The Girl in the Blue Beret
By 1944, Lt. Marshall Stone, 23, has participated in nine successful bombing missions as co-pilot of a B-17. On his tenth and final run over German-occupied territory, the bomber is shot down. Stone avoids capture with the help of the local Resistance.
Years later, Capt. Marshall Stone, airline pilot, reaches the mandatory retirement age. Still fit at 60, still a good pilot, he loses the job he loves not long after losing his wife. At loose ends, Stone decides to go back to Europe to reconnect with those who aided him in 1944, including a fearless young girl who guided him across Paris.

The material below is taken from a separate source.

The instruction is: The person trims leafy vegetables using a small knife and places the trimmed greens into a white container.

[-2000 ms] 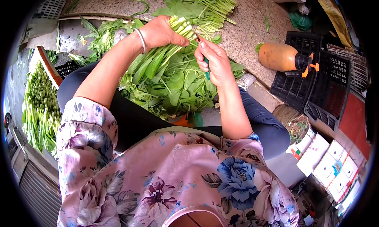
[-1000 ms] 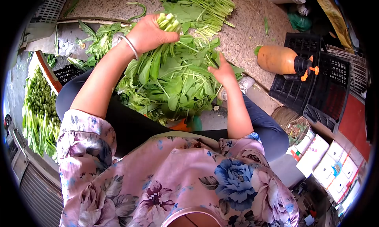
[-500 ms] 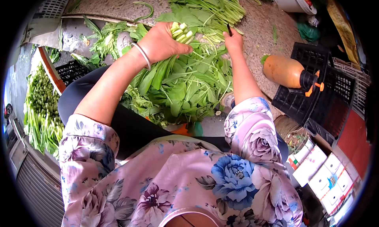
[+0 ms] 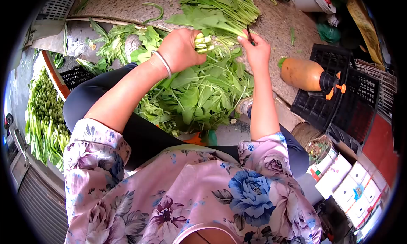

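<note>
My left hand (image 4: pixel 180 51), with a bracelet at the wrist, is closed around a bunch of leafy greens; their pale cut stem ends (image 4: pixel 204 43) stick out past the thumb. To its right, my right hand (image 4: pixel 257 51) is closed on a small dark tool (image 4: pixel 249 34), perhaps a knife, whose shape is mostly hidden. A leafy green stalk (image 4: pixel 220 25) reaches to the right fingertips, its stem end at the thumb. Under and between the hands spreads a heap of loose greens (image 4: pixel 203 91). A pile of long-stemmed greens (image 4: pixel 241 8) lies just beyond.
At right, an orange sprayer bottle (image 4: pixel 302 74) lies by black plastic crates (image 4: pixel 324 102). Many bundled greens (image 4: pixel 44 116) stand at left behind a wooden-coloured edge (image 4: pixel 55 76). A white bucket (image 4: pixel 311 0) is at the top right. Trimmed leaves (image 4: pixel 116 44) lie on the floor.
My left hand has shifted right and slightly down with its bunch. My right hand has turned and now has a leafy stalk at its fingertips, drawn from the far pile.
</note>
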Motion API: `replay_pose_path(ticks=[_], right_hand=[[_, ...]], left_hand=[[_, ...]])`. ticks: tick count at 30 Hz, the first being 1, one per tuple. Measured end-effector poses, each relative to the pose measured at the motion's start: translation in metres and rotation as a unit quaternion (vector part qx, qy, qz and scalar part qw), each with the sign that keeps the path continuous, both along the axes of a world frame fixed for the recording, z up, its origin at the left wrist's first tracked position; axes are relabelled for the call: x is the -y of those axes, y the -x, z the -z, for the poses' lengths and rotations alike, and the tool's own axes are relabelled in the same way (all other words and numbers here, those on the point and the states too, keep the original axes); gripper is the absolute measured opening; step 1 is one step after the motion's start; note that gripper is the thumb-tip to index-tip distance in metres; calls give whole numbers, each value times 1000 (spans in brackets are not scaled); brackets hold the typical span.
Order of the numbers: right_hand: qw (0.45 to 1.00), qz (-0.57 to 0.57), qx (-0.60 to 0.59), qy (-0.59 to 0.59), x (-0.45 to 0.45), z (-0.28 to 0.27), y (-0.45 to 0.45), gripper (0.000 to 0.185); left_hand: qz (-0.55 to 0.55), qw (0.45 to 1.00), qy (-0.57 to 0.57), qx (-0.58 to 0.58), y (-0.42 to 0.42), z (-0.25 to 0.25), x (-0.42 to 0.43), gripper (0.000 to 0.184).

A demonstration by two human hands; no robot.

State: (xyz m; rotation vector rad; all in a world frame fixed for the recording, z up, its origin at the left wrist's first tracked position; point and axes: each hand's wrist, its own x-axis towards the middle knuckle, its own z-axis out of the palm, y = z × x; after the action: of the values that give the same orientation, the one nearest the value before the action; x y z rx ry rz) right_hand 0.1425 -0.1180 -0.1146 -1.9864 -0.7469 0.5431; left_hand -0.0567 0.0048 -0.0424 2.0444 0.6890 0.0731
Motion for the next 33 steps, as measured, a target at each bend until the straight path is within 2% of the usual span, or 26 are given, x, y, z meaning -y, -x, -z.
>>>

Stone locates most of his rescuers, not without difficulty. Members of the Resistance led many fallen aviators to safety, in some cases at great personal cost, and each person remembers the rescue operation differently. As the American reexamines his experience from a different perspective, he learns to appreciate the courage of men and women who endured the long years of war on the ground.
His one-time guide, now a lovely, mature woman, leads a comfortable life – but one shaped by memories of a privation unknown to Stone. They enjoy being together. Are they falling in love? Can he understand her without having shared her past? Can Stone match her courage by re-creating himself so late in life? Before committing herself, she has to know.
The Girl in the Blue Beret is an impressive novel. Mason writes with confidence about integrity, memory, love, the war in Europe – and a likeable man. Her prose is straightforward, sometimes graceless but, except for some slangy diary excerpts, it suits Marshall Stone. Recommended for all historical fiction readers.